DTD downloading from Unicode.org

From: Rick McGowan (rick@unicode.org)
Date: Mon Jan 19 2009 - 14:19:19 CST

Next message: Werner LEMBERG: "Ossetian letter missing in Unicode?"

Previous message: Kenneth Whistler: "Re: UCD.html and simple titlecase"
Messages sorted by: [ date ] [ thread ] [ subject ] [ author ] [ attachment ]
Mail actions: [ respond to this message ] [ mail a new topic ]

This message is relevant to anyone who uses tools that download any of
the DTDs from the unicode.org site, which includes browsers that read
any of the XML files on the unicode.org site.

If you don't know what I'm talking about, you can safely skip this message.

DTDs are used in XML parsing. DTDs relevant to CLDR are found on the
Unicode web site, and appear in declarations at the tops of CLDR files,
for example:

<!DOCTYPE ldml SYSTEM "http://www.unicode.org/cldr/dtd/1.6/ldml.dtd">

The DTD for a specific version of LDML never changes. Thus, if you have
a specific released version of LDML (currently 1.6 and before) and have
ever downloaded the DTD once, you can cache it and keep it around, and
use it whenever you parse CLDR data from the same version.

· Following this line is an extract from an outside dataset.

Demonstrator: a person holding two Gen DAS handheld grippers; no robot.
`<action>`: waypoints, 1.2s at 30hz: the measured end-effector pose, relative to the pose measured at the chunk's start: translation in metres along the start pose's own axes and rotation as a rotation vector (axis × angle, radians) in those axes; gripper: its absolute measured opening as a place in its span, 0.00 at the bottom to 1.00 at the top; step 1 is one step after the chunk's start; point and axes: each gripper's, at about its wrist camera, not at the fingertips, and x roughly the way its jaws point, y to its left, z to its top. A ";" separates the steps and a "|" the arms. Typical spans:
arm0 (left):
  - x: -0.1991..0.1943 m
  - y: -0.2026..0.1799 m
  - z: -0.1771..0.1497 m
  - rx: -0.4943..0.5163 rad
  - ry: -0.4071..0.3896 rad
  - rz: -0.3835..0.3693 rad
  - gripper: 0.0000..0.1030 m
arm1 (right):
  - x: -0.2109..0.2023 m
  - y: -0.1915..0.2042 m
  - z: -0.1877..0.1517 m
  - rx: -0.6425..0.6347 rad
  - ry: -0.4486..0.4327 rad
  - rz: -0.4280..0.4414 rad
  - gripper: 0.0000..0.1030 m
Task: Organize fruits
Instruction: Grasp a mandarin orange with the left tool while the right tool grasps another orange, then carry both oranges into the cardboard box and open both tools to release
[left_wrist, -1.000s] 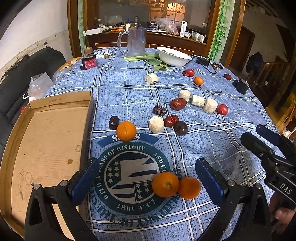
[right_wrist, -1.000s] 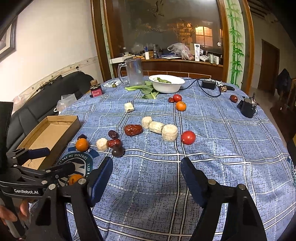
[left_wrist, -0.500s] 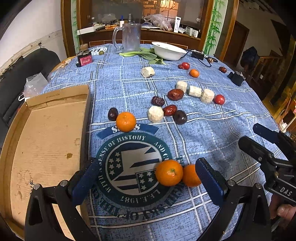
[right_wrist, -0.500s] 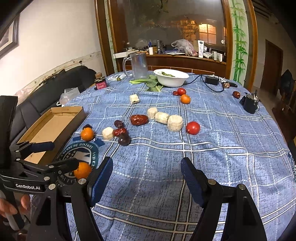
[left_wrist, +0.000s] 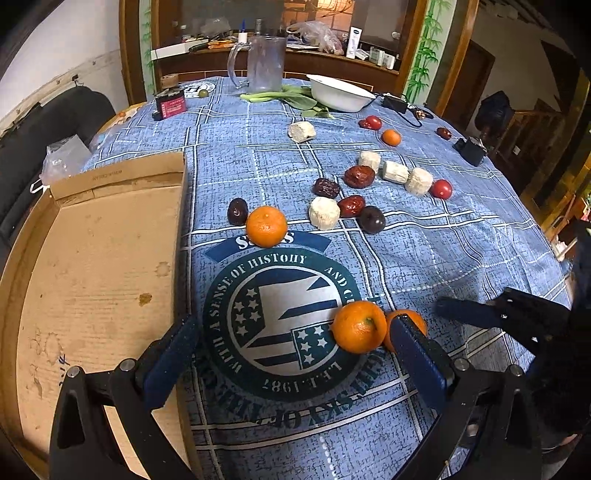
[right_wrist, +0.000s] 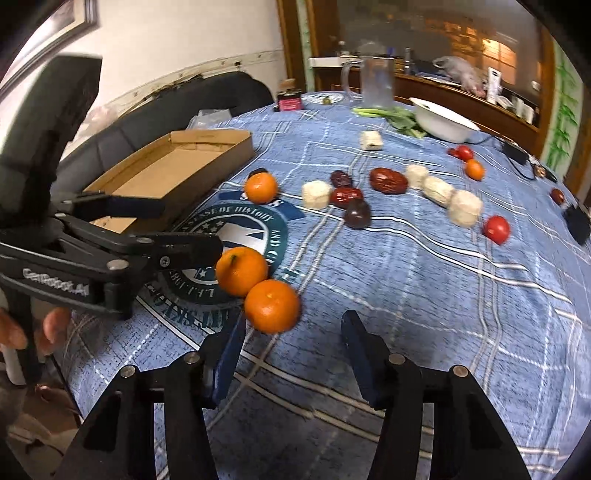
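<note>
Two tangerines lie touching on the blue cloth: the near one (left_wrist: 359, 326) (right_wrist: 241, 271) and its neighbour (left_wrist: 408, 321) (right_wrist: 272, 305). My left gripper (left_wrist: 295, 363) (right_wrist: 184, 229) is open, its right finger beside the near tangerine. My right gripper (right_wrist: 291, 354) (left_wrist: 465, 314) is open, just short of the neighbour tangerine. A third tangerine (left_wrist: 266, 226) (right_wrist: 261, 187) lies farther off beside a dark date (left_wrist: 237, 211). Dates (left_wrist: 359, 176), white chunks (left_wrist: 324, 212) and small red fruits (left_wrist: 441, 189) are scattered beyond.
An open cardboard box (left_wrist: 92, 266) (right_wrist: 173, 173) lies at the table's left edge. A white bowl (left_wrist: 340, 92), greens, a glass jug (left_wrist: 264, 62) and a red tin (left_wrist: 170, 105) stand at the far side. A black object (left_wrist: 471, 149) sits at the right.
My right gripper has swung left and down to the two tangerines. My left gripper has moved forward and left, so its right finger now stands by the near tangerine.
</note>
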 end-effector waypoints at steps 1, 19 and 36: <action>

However, some processes apparently download DTD files repeatedly during
parsing. Repeated and unnecessary DTD downloading currently accounts for
a significant percentage of the outbound network bandwidth on the
unicode.org server. We sometimes see in the log files a single machine
downloading one of the DTD files hundreds of times in quick succession.
This causes an undue burden on the server, slowing down server response
significantly, making our website appear slower than necessary.

We would strongly encourage people to use a caching implementation, such
as is used by CLDR itself (see
http://unicode.org/cldr/data/tools/java/org/unicode/cldr/util/CachingEntityResolver.java).
If this continues to be a problem, we may have to resort to some kind of
throttling operation to limit or block downloading from specific IP
addresses.

Regards,
Rick McGowan
Unicode, Inc.

Next message: Werner LEMBERG: "Ossetian letter missing in Unicode?"
Previous message: Kenneth Whistler: "Re: UCD.html and simple titlecase"
Messages sorted by: [ date ] [ thread ] [ subject ] [ author ] [ attachment ]
Mail actions: [ respond to this message ] [ mail a new topic ]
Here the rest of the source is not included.